What needs to be done
Look through the records below for the line with "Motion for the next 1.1" and the line with "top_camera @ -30", then return those lines and all lines between, exactly.

------ Data provided ------

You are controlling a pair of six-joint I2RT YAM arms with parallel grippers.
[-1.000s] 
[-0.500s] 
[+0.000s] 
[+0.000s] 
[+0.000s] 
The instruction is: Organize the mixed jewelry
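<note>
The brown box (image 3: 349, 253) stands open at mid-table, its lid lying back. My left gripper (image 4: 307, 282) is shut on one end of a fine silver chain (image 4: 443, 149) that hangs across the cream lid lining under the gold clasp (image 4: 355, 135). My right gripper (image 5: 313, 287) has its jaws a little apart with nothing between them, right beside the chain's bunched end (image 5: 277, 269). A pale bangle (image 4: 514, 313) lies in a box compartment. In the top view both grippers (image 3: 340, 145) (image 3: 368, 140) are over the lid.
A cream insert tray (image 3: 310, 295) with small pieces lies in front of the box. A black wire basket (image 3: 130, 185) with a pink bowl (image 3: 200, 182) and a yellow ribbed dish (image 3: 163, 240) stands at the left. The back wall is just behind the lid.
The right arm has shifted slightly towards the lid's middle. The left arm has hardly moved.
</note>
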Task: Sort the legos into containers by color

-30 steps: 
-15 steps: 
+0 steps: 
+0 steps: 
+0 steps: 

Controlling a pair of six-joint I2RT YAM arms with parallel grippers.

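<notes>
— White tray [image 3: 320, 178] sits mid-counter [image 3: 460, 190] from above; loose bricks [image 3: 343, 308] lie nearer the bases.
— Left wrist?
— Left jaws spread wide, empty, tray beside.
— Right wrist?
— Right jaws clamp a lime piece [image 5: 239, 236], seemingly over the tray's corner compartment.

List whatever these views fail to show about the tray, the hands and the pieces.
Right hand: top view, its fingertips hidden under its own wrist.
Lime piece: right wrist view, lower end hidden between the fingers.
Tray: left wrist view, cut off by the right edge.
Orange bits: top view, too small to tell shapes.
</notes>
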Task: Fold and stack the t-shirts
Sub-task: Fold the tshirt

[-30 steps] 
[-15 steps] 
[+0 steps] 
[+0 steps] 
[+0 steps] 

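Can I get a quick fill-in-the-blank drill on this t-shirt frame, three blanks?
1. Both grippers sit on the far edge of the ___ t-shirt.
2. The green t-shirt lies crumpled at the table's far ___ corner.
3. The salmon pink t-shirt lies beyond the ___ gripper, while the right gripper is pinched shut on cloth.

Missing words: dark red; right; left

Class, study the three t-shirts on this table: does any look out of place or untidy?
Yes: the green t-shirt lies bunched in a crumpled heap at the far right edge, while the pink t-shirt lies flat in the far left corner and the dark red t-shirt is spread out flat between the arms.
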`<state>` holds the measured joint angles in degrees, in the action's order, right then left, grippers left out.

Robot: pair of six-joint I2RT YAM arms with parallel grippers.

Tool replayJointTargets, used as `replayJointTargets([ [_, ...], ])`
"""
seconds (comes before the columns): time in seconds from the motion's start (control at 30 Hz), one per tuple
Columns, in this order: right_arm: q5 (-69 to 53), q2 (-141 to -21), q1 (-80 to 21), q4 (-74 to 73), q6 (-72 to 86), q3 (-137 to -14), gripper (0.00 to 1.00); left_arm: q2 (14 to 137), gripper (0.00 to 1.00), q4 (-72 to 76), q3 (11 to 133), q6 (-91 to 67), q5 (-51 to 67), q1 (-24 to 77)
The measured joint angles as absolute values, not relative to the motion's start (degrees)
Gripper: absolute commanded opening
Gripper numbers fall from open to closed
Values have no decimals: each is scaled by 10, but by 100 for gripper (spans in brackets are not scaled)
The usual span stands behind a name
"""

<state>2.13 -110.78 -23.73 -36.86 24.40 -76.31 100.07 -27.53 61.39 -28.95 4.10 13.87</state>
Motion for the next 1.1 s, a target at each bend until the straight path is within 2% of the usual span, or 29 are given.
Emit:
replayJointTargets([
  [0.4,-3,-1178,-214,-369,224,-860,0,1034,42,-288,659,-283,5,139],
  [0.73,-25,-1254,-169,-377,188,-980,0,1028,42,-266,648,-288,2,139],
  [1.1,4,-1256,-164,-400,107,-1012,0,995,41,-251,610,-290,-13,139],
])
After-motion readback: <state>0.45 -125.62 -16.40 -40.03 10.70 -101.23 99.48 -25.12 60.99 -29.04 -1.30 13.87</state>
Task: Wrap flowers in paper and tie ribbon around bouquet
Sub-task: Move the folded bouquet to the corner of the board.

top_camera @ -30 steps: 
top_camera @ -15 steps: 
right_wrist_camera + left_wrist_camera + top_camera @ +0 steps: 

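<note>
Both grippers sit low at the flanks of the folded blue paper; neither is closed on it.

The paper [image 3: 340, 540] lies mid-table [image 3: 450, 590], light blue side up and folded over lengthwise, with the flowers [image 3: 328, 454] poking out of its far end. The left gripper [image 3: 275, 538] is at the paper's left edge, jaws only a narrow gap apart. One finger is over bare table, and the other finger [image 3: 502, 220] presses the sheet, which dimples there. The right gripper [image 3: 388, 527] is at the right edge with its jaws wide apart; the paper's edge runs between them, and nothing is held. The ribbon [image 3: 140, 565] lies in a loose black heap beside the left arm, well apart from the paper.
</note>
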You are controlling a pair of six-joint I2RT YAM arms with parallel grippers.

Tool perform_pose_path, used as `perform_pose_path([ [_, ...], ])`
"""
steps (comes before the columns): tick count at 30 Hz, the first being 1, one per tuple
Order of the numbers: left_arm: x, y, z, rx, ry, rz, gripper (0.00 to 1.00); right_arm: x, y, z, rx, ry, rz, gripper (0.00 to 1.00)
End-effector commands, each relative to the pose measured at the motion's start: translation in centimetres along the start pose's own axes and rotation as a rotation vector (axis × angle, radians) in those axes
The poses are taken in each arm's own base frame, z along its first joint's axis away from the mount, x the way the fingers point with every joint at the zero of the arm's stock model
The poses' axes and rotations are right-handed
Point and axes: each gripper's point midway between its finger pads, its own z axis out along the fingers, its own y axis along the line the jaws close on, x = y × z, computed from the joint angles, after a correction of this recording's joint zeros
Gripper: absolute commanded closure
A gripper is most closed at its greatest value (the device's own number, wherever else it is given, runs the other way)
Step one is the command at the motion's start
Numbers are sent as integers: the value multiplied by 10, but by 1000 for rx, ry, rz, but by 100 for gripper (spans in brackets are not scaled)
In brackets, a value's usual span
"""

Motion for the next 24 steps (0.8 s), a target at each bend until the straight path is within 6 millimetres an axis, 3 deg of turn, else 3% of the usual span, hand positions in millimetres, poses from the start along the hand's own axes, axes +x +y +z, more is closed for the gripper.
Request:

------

Your solution
Motion for the next 1.1 s, a target at each bend until the straight path is within 2% of the usual span, or 29 are given.
Emit:
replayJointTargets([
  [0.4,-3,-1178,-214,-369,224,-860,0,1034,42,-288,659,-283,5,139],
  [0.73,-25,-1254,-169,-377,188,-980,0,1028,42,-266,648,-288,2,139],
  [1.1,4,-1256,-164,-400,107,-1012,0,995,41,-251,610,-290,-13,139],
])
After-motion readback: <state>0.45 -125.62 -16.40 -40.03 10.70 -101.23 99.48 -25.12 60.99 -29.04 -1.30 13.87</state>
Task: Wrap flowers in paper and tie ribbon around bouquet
Sub-task: Move the folded bouquet to the corner of the board.

top_camera @ -30 steps: 

The answer is finished.